Exercises

1. If 0 dB corresponds to an amplitude of 1, how many dB corresponds to amplitudes of 1.5, 2, 3, and 5? (Answer: about 3, 6, 10, and 14.)
2. Two uncorrelated signals of RMS amplitude 3 and 4 are added; what's the RMS amplitude of the sum?
3. How many uncorrelated signals, all of equal amplitude, would you have to add to get a signal that is 9 dB hotter?
4. What is the angular frequency of middle C at 44100 samples per second?
5. If $x[n]$ is an audio signal, show that:
   
   $${A_{\mathrm{RMS}}} \{x[n]\} \le {A_{\mathrm{peak}}} \{x[n]\}$$
   
   and
   
   $${A_{\mathrm{RMS}}} \{x[n]\} \ge {A_{\mathrm{peak}}} \{x[n]\} / {\sqrt N} ,$$
   
   where $N$ is the window size. Under what conditions does equality hold for each one?

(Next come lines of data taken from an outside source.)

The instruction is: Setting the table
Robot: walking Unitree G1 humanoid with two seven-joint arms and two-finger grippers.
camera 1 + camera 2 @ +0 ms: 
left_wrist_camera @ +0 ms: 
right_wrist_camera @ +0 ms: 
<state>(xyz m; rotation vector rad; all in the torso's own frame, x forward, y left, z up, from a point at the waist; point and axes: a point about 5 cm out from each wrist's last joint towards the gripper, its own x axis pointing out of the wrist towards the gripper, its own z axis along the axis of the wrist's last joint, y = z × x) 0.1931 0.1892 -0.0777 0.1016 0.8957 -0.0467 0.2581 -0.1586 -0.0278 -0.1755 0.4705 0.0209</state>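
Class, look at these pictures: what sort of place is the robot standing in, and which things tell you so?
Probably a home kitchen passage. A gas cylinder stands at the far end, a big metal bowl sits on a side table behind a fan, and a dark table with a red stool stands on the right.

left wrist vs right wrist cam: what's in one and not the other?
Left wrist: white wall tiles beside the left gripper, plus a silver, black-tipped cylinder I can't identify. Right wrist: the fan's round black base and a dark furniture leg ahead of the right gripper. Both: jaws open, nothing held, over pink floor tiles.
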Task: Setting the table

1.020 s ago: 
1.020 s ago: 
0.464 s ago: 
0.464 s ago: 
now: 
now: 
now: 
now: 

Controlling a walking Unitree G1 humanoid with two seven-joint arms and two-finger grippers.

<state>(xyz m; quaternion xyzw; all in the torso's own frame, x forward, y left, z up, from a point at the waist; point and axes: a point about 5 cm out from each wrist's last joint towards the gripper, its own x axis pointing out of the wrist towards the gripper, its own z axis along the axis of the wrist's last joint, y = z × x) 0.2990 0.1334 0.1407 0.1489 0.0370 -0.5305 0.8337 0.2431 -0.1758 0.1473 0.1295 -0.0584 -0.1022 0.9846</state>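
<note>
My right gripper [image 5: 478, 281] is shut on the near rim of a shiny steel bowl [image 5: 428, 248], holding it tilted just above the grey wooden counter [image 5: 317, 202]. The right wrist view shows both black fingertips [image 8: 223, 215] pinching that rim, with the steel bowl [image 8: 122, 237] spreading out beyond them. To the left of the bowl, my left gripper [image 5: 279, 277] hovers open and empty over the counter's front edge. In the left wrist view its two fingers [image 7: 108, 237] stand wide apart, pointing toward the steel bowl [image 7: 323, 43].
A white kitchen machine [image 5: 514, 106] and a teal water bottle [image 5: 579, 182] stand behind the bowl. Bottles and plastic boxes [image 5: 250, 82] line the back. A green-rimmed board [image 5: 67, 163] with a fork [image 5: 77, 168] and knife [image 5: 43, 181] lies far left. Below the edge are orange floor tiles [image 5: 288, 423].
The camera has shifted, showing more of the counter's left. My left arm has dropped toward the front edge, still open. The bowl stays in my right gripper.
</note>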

6. If $x[n]$ is the SINUSOID of Section 1.1, and making the assumptions of section 1.2, show that its RMS amplitude is approximately $a / {\sqrt 2}$. Hint: use an integral to approximate the sum. Since the window contains many periods, you can assume that the integral covers a whole number of periods.